Kata Kunci : citra hasil x-ray gigi, granuloma, Analisis Tekstur, klasifikasi k-NN
Abstract
Dental health is directly related with body metabolism because tooth is one of digestive system organ, and digestive system organ is tightly related with body metabolism. The purpose of this study is to check up our dental health by using x-ray image, because there is some part of our tooth that is unseen. One kind of dental disease is granuloma. Granuloma is an inflammatory disease near the tooth’s apex. This kind of disease is difficult to be identified by general dentist, though radiology specialist dentist is too way too rare in Indonesia.

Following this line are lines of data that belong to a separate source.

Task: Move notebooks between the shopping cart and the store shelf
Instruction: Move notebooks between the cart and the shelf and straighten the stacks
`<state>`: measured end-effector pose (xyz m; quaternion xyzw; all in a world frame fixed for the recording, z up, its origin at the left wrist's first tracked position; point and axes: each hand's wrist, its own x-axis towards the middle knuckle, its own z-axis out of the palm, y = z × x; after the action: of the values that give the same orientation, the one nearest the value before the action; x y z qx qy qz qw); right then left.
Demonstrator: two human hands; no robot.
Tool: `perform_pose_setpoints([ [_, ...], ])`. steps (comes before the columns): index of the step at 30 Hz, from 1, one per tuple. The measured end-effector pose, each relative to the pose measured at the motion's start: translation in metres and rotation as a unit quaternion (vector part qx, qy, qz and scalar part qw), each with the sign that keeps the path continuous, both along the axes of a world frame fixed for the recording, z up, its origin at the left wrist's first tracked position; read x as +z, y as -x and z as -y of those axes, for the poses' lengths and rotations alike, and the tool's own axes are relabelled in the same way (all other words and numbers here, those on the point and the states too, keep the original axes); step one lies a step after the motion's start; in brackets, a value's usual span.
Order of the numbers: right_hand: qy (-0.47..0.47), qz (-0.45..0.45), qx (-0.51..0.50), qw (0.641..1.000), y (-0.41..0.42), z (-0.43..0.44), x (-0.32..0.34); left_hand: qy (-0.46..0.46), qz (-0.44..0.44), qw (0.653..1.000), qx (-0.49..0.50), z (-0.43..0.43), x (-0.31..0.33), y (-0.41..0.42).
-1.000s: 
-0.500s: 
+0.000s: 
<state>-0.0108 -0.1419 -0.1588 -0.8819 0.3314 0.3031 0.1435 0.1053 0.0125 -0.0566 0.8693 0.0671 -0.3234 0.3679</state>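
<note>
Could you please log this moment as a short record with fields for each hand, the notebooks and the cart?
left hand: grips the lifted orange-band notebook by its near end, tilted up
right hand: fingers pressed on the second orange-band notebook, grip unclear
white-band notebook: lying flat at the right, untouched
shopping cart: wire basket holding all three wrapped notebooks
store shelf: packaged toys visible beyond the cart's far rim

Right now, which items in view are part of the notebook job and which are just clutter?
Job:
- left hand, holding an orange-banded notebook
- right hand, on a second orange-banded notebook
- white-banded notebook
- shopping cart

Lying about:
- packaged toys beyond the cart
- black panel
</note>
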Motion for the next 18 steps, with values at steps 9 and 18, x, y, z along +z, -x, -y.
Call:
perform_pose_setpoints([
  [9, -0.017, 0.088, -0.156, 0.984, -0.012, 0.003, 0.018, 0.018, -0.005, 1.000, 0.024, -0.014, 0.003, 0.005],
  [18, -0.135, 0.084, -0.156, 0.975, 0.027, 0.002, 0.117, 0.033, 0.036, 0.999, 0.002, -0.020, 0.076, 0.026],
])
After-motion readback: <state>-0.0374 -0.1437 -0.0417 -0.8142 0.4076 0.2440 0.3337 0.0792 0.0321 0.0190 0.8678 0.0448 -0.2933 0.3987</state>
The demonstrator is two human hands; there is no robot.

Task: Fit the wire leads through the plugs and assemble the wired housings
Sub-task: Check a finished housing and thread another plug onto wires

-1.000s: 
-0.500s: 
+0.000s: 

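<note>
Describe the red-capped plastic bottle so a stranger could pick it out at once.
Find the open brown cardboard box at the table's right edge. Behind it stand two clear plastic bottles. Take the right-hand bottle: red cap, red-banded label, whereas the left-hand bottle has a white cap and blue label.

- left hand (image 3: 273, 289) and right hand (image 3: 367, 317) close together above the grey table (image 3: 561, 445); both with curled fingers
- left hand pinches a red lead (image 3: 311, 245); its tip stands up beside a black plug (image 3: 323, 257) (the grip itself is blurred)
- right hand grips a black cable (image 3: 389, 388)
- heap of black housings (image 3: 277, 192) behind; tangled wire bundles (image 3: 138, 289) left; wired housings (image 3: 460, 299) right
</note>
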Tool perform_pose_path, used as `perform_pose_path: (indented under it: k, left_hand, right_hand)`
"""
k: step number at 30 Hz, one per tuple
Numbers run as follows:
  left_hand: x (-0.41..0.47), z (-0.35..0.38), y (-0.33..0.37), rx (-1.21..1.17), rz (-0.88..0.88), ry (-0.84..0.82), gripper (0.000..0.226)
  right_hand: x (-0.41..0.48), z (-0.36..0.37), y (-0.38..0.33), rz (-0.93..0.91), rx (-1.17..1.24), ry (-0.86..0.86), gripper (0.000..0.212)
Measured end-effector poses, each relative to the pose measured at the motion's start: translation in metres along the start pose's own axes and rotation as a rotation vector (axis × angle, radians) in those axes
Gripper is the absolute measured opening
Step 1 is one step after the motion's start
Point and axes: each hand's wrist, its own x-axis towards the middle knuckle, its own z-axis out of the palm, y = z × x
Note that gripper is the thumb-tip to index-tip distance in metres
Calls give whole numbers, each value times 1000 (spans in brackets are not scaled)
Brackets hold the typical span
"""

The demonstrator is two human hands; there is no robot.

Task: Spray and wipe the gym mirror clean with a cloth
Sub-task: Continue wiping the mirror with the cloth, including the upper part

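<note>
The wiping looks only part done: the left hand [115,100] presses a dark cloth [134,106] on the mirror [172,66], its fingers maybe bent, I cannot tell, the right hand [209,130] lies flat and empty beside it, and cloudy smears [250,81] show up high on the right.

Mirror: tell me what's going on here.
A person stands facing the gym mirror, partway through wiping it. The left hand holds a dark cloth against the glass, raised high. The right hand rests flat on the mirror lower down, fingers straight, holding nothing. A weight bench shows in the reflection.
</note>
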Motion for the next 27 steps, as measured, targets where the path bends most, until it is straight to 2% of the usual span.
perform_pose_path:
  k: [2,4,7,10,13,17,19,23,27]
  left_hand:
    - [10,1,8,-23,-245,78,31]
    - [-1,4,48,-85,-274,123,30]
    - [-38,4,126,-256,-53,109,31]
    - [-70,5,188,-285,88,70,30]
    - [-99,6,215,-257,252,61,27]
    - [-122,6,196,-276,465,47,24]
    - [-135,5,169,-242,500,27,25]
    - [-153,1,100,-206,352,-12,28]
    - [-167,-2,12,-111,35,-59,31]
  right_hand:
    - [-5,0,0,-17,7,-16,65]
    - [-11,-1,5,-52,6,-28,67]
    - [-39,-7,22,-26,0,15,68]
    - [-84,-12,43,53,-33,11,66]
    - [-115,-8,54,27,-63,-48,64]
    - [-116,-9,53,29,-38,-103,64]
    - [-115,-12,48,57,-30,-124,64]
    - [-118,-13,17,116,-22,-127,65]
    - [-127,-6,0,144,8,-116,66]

This study is made to detect granuloma by image processing of its x-ray image, where the steps are: feature extraction using Texture Analysis dan classification using k-NN (k-Nearest Neighbor).
Texture Analysis is used because there are some texture differences in granuloma. K-NN is used in this study because it was a simple classification method without training process.
This system had an accuracy of 73% when there is no image normalization. But, if some image normalization was done, the accuracy is increase to 80%, and the computation time is 1,448 seconds.
The conclusions of this study is already successfully designed a system to detect granuloma by using feature extraction using Texture Analysis dan classification using k-NN (k-Nearest Neighbor).
Keywords : dental x-ray image, granuloma, Texture Analysis, K-NN classification
Powered by TCPDF (www.tcpdf.org)
Fakultas Teknik Elektro Program Studi S1 Teknik Telekomunikasi
BAB I PENDAHULUAN 1.1 Latar Belakang
Kesehatan merupakan bagian terpenting dalam kehidupan manusia, sehat secara jasmani dan rohani. Kesehatan yang perlu diperhatikan selain kesehatan tubuh secara umum, juga kesehatan gigi dan mulut, karena kesehatan gigi dan mulut dapat mempengaruhi kesehatan tubuh secara menyeluruh. Dengan kata lain bahwa kesehatan gigi dan mulut merupakan bagian yang berhubungan dengan kesehatan tubuh secara keseluruhan. Dalam mengetahui sehat atau tidaknya gigi, ada bagian-bagian gigi yang tidak dapat terlihat dengan mata langsung, untuk dapat melihat bagian-bagian yang tertutup ini maka digunakanlah x-ray. X-ray akan diteruskan jika menembus benda yang lunak dan akan dipantulkan jika menembus benda yang keras seperti tulang atau gigi.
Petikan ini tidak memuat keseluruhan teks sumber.